Are we seeing the first signs of disruption in the practice acquisitions market?

Before I start:

  • Don't shoot the messenger - I'm only commenting on what I'm hearing and seeing;

  • I may be wrong - and if so, I'm happy to be put right by those who know more/better.

So here are my observations:

  • Clients who have agreed their Heads of Terms, are in due diligence, and report that the process seems to have frozen to a halt;

  • Clients who have had offers, only to have those offers withdrawn, with a request for a recalculation of the numbers;

  • Earn out terms are getting tougher - one deal presented to me this week was for a 5-year lock in with a 7% annual uplift in sales to qualify for the payout - would you be prepared to predict 7% annual compound growth in sales over the next five years (that's 40% growth overall), especially when the corporate have dismantled all the internal marketing systems that I helped to build?

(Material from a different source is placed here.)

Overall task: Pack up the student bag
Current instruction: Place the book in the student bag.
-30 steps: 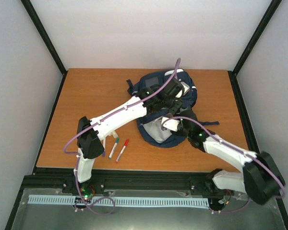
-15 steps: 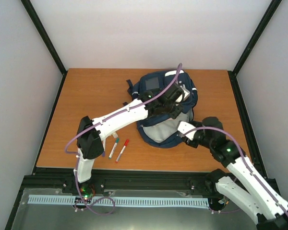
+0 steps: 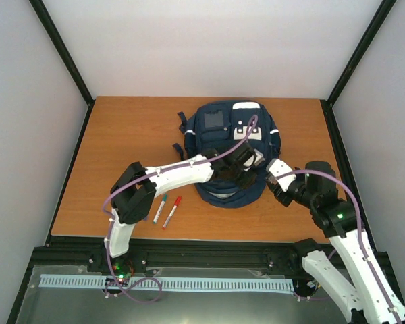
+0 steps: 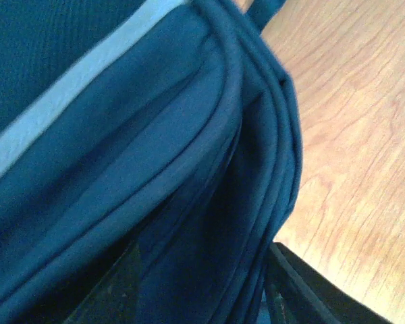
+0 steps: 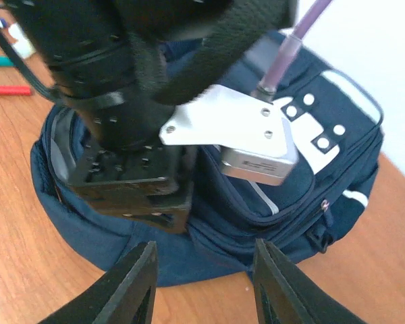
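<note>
two pens (image 3: 160, 208) lie unpacked at the bag's (image 3: 219, 135) eight o'clock; left gripper (image 4: 202, 297) released over its edge, right gripper (image 5: 202, 283) spread, empty.

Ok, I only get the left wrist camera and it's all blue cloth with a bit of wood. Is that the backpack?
Observer: Yes. The top camera shows the whole navy backpack lying flat near the middle of the table.
Operator: Where's the other arm?
Observer: The right gripper hangs close to the bag's right side in the top view, jaws open, nothing in them.
Operator: Is there stuff not packed yet?
Observer: A green-capped marker and a red-capped marker lie side by side on the table, left of the bag.
</note>
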Robot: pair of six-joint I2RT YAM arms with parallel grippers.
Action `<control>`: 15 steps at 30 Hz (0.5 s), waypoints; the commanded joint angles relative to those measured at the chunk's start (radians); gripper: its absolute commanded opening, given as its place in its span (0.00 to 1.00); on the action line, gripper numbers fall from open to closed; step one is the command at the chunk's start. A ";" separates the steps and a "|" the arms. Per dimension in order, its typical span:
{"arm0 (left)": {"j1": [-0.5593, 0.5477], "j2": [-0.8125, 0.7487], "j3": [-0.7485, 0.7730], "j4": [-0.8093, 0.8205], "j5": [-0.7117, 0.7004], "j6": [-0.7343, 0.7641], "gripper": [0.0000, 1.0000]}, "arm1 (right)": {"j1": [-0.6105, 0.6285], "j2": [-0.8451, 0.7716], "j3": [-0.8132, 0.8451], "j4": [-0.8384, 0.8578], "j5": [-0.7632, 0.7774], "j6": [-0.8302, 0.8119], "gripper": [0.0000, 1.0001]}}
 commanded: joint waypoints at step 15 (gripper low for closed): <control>0.046 -0.658 -0.710 0.208 -0.364 -0.312 0.97 | -0.060 0.396 0.013 0.120 -0.203 0.028 0.48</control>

  • Clients who have been in negotiation to sell to individual buyers who have developed cold feet and either withdrawn or reduced their original offer.

I'm beginning to think that:

  • in the world of corporate acquisitions, bigger may mean more cumbersome - perhaps some of the mergers and rapid expansions that are taking place are creating a workload challenge?

  • in the world of independent buyers, the increased (and variable) cost of borrowing is putting the fear of God into those less experienced in ownership?

  • that maybe, this is an opportunity for some of the smaller and more agile micro-corporates to step in and secure some good deals?

I'm also thinking that, as the economy darkens, some of those already in corporate ownership may be in for a tough time.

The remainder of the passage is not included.